### Work order
After finding the line that contains "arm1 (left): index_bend" in the material below, print that line and all subsequent lines exactly, up to and including the last.

### Data block
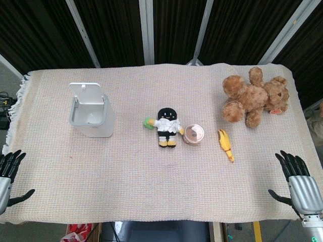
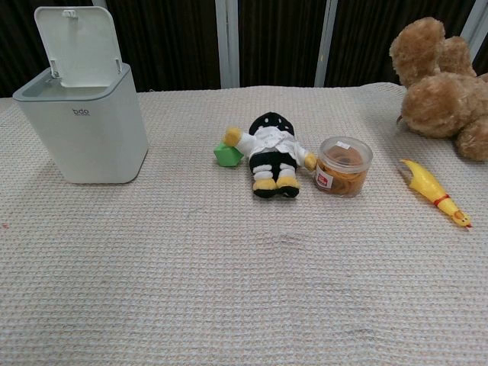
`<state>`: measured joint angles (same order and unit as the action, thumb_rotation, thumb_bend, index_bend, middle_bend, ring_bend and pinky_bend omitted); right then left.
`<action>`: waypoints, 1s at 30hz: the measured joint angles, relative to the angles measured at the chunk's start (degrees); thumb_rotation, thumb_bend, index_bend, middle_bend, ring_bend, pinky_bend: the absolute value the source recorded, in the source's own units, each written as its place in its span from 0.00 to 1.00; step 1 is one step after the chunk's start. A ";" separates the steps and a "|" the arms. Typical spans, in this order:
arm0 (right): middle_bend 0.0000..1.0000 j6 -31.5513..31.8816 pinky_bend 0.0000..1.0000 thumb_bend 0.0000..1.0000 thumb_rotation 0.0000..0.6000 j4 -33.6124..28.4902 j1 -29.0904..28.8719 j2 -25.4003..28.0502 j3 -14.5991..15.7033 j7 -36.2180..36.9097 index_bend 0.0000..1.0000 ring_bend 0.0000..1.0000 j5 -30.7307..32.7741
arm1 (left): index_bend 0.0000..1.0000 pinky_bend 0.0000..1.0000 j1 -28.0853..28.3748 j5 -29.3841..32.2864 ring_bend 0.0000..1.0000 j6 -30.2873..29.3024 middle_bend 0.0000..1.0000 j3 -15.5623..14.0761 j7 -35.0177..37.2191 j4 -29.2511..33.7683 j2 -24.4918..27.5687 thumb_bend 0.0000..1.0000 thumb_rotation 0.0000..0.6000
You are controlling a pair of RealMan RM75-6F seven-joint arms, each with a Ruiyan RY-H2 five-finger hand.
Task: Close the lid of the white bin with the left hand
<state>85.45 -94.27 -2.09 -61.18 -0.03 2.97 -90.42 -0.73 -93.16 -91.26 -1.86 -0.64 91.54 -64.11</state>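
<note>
left hand empty, fingers spread | white bin upright | lid raised, standing at back

- This is looking like a staged robot test area rather than a home: black curtains with pale metal struts are hanging behind the tabletop.
- A woven cloth is covering it.
- Unrelated props are lying spread out: teddy bear, doll, rubber chicken.
</note>
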 measured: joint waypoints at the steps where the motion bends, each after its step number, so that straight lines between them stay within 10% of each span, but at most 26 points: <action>1: 0.00 0.06 0.00 0.19 1.00 0.04 0.01 -0.04 -0.03 0.01 0.00 0.00 -0.03 | 0.00 0.00 0.00 0.00 0.00 0.00 0.00 0.00 -0.01 0.00 0.00 0.11 1.00; 26: 0.00 -0.28 0.00 0.19 1.00 -0.52 -0.06 0.04 -0.29 0.81 0.00 0.00 0.65 | 0.00 0.01 -0.40 -0.07 0.00 -0.98 0.00 0.17 0.37 0.32 0.67 0.11 1.00; 30: 0.00 -0.22 0.00 0.19 1.00 -0.85 -0.03 0.10 -0.42 0.59 0.00 0.00 0.89 | 0.00 0.17 0.02 -0.43 0.01 -2.44 0.00 1.45 -0.70 1.51 1.44 0.12 1.00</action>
<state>85.23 -95.11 -2.11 -61.08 -0.45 3.57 -89.53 -0.71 -93.59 -93.70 -0.42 -1.34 93.05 -62.66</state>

### Solution below
arm1 (left): index_bend 0.0000..1.0000 pinky_bend 0.0000..1.0000 j1 -28.0853..28.3748 j5 -29.3841..32.2864 ring_bend 0.0000..1.0000 j6 -30.2873..29.3024 middle_bend 0.0000..1.0000 j3 -15.5623..14.0761 j7 -35.0177..37.2191 j4 -29.2511..33.7683 j2 -24.4918..27.5687 thumb_bend 0.0000..1.0000 thumb_rotation 0.0000..0.6000
You are controlling a pair of RealMan RM75-6F seven-joint arms, each with a Ruiyan RY-H2 five-finger hand.
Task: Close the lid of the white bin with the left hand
<state>85.45 -94.27 -2.09 -61.18 -0.03 2.97 -90.42 -0.73 -93.16 -91.26 -1.86 -0.64 91.54 -64.11</state>
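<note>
left hand empty, fingers spread | white bin upright | lid raised, standing at back

- This is looking like a staged robot test area rather than a home: black curtains with pale metal struts are hanging behind the tabletop.
- A woven cloth is covering it.
- Unrelated props are lying spread out: teddy bear, doll, rubber chicken.
</note>
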 measured: joint waypoints at the steps where the motion bends, each after its step number, so that straight lines between them stay within 10% of each span, but at most 26 points: <action>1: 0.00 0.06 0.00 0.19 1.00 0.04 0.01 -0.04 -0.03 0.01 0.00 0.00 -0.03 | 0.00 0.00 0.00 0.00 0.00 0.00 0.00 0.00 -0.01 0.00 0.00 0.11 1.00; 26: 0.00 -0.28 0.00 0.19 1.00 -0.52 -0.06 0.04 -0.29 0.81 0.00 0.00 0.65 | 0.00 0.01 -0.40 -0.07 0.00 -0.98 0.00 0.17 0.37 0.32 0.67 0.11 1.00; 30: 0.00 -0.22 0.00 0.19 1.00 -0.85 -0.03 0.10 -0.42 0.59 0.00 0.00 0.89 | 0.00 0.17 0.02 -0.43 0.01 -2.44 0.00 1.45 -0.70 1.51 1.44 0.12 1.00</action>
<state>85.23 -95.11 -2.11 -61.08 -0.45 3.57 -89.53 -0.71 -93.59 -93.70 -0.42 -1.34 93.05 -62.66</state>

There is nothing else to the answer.